* [ASSIGNMENT]:
When you reach the entries below, transcribe each line word for word.

* [RECORDED INFORMATION]:

----------------

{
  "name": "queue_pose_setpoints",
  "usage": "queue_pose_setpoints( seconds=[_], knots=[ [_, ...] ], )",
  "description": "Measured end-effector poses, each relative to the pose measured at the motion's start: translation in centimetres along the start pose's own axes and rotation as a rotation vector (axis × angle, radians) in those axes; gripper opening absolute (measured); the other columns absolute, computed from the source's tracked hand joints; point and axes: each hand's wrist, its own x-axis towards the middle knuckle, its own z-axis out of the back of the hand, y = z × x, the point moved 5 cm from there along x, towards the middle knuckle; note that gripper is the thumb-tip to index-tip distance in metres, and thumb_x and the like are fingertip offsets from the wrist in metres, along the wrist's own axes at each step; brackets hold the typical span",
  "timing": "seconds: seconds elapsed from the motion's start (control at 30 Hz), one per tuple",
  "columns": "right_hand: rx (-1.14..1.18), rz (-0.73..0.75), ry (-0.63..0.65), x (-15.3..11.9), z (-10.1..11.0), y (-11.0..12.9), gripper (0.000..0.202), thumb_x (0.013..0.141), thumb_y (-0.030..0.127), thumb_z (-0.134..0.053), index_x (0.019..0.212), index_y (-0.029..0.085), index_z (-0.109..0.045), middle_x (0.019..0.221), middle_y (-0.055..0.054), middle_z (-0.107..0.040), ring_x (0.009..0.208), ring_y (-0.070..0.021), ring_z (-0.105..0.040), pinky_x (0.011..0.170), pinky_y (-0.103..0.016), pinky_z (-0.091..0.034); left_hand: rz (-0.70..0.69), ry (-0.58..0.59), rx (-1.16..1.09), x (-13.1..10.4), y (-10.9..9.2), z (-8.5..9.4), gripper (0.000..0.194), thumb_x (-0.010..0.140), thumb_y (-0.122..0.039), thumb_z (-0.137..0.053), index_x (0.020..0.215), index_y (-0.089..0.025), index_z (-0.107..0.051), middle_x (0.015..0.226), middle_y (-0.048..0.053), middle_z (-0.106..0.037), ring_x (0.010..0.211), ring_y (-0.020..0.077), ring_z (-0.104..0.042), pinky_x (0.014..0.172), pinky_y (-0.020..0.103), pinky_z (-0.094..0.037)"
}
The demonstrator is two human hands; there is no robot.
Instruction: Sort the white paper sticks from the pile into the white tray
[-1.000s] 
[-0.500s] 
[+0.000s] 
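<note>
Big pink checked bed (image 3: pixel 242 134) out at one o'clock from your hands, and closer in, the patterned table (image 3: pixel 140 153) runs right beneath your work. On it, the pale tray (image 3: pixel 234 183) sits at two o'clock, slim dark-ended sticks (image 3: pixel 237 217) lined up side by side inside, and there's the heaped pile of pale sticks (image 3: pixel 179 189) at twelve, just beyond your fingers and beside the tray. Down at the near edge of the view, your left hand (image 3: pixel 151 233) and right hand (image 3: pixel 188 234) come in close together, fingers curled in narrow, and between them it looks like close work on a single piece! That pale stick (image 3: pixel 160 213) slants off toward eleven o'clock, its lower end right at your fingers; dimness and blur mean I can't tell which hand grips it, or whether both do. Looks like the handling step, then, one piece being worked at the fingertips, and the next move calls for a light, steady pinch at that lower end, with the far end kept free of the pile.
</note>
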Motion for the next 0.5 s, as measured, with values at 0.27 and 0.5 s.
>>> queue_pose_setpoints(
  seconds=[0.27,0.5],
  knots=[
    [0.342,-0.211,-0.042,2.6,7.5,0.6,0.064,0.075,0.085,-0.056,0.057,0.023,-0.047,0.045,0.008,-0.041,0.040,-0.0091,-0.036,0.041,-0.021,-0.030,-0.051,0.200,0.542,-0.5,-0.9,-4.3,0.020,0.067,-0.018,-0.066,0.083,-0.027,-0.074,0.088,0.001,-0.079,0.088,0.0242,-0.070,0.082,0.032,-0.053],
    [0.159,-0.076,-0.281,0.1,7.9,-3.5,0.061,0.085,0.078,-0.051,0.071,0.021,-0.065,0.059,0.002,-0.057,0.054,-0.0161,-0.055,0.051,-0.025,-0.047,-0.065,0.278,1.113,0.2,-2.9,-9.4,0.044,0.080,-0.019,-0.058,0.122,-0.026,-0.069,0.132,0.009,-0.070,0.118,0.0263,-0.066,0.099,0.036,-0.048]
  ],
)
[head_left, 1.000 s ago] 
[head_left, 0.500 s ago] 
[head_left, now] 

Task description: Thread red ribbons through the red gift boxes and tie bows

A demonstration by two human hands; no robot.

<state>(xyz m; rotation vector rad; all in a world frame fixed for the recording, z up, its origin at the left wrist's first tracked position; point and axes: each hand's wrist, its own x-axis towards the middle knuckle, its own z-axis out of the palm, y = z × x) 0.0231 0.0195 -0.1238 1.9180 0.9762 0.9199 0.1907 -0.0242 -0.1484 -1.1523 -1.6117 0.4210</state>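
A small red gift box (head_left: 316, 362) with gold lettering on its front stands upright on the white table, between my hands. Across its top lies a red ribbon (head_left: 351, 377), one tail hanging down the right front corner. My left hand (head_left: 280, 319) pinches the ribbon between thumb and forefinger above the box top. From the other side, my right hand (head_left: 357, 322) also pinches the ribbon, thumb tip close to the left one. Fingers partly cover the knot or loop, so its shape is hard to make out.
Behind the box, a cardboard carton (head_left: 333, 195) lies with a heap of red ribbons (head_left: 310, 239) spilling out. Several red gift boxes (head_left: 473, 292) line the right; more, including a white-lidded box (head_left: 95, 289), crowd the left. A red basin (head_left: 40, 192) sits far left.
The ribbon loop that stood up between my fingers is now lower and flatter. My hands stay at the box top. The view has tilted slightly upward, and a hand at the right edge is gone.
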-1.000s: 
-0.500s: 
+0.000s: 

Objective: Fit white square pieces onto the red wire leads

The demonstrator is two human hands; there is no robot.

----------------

* [FINAL ANSWER]:
{
  "name": "queue_pose_setpoints",
  "usage": "queue_pose_setpoints( seconds=[_], knots=[ [_, ...] ], )",
  "description": "Measured end-effector poses, each relative to the pose measured at the motion's start: translation in centimetres along the start pose's own axes and rotation as a rotation vector (axis × angle, radians) in those axes; gripper opening absolute (measured); the other columns absolute, computed from the source's tracked hand joints; point and axes: each hand's wrist, its own x-axis towards the middle knuckle, its own z-axis out of the back of the hand, y = z × x, the point moved 5 cm from there along x, towards the middle knuckle; note that gripper is the thumb-tip to index-tip distance in metres, and thumb_x and the like are fingertip offsets from the wrist in metres, along the wrist's own axes at each step; brackets hold the typical span",
  "timing": "seconds: seconds elapsed from the motion's start (control at 30 Hz), one per tuple",
  "columns": "right_hand: rx (-1.14..1.18), rz (-0.73..0.75), ry (-0.63..0.65), x (-15.3..11.9), z (-10.1..11.0), y (-11.0..12.9), gripper (0.000..0.202), thumb_x (0.013..0.141), thumb_y (-0.030..0.127), thumb_z (-0.134..0.053), index_x (0.019..0.212), index_y (-0.029..0.085), index_z (-0.109..0.045), middle_x (0.019..0.221), middle_y (-0.055..0.054), middle_z (-0.107..0.040), ring_x (0.009..0.208), ring_y (-0.070..0.021), ring_z (-0.105..0.040), pinky_x (0.011..0.170), pinky_y (-0.103..0.016), pinky_z (-0.091..0.034); left_hand: rz (-0.70..0.69), ry (-0.58..0.59), rx (-1.16..1.09), x (-13.1..10.4), y (-10.9..9.2), z (-8.5..9.4), gripper (0.000..0.194), thumb_x (-0.010..0.140), thumb_y (-0.122..0.039), thumb_z (-0.137..0.053), index_x (0.020..0.215), index_y (-0.089..0.025), index_z (-0.107..0.051), middle_x (0.015..0.226), middle_y (-0.048..0.053), middle_z (-0.106..0.037), ring_x (0.010..0.211), ring_y (-0.020..0.077), ring_z (-0.104..0.042), pinky_x (0.014..0.172), pinky_y (-0.020..0.103), pinky_z (-0.094..0.037)"
}
The demonstrator is two human hands; there is no robot.
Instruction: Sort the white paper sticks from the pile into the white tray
[-1.000s] 
[-0.500s] 
[+0.000s] 
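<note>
Big pink checked bed (image 3: pixel 242 134) out at one o'clock from your hands, and closer in, the patterned table (image 3: pixel 140 153) runs right beneath your work. On it, the pale tray (image 3: pixel 234 183) sits at two o'clock, slim dark-ended sticks (image 3: pixel 237 217) lined up side by side inside, and there's the heaped pile of pale sticks (image 3: pixel 179 189) at twelve, just beyond your fingers and beside the tray. Down at the near edge of the view, your left hand (image 3: pixel 151 233) and right hand (image 3: pixel 188 234) come in close together, fingers curled in narrow, and between them it looks like close work on a single piece! That pale stick (image 3: pixel 160 213) slants off toward eleven o'clock, its lower end right at your fingers; dimness and blur mean I can't tell which hand grips it, or whether both do. Looks like the handling step, then, one piece being worked at the fingertips, and the next move calls for a light, steady pinch at that lower end, with the far end kept free of the pile.
</note>
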Motion for the next 0.5 s, as measured, with values at 0.27 and 0.5 s.
>>> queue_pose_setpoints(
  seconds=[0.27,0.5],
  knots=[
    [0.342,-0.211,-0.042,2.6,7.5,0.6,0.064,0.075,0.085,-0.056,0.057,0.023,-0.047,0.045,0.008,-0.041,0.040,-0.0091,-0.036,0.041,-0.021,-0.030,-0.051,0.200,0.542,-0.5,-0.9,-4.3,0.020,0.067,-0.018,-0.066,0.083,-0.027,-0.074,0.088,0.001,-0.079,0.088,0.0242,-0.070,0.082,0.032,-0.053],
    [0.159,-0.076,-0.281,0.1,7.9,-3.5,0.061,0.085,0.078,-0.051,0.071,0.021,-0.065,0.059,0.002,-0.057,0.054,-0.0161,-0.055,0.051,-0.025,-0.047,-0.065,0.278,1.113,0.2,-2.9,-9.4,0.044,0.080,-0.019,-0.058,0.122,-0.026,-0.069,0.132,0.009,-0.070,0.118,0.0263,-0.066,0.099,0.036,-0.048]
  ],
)
[head_left, 1.000 s ago] 
[head_left, 0.500 s ago] 
[head_left, now] 

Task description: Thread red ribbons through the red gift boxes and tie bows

A demonstration by two human hands; no robot.

<state>(xyz m; rotation vector rad; all in a world frame fixed for the recording, z up, its origin at the left wrist's first tracked position; point and axes: each hand's wrist, its own x-axis towards the middle knuckle, its own z-axis out of the palm, y = z × x) 0.0231 0.0195 -0.1238 1.9180 0.9762 0.9199 0.1907 -0.0242 -0.1484 -1.1523 -1.6117 0.4210</state>
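A small red gift box (head_left: 316, 362) with gold lettering on its front stands upright on the white table, between my hands. Across its top lies a red ribbon (head_left: 351, 377), one tail hanging down the right front corner. My left hand (head_left: 280, 319) pinches the ribbon between thumb and forefinger above the box top. From the other side, my right hand (head_left: 357, 322) also pinches the ribbon, thumb tip close to the left one. Fingers partly cover the knot or loop, so its shape is hard to make out.
Behind the box, a cardboard carton (head_left: 333, 195) lies with a heap of red ribbons (head_left: 310, 239) spilling out. Several red gift boxes (head_left: 473, 292) line the right; more, including a white-lidded box (head_left: 95, 289), crowd the left. A red basin (head_left: 40, 192) sits far left.
The ribbon loop that stood up between my fingers is now lower and flatter. My hands stay at the box top. The view has tilted slightly upward, and a hand at the right edge is gone.
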-1.000s: 
-0.500s: 
+0.000s: 

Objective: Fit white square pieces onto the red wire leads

The demonstrator is two human hands; there is no robot.

The required output is complete.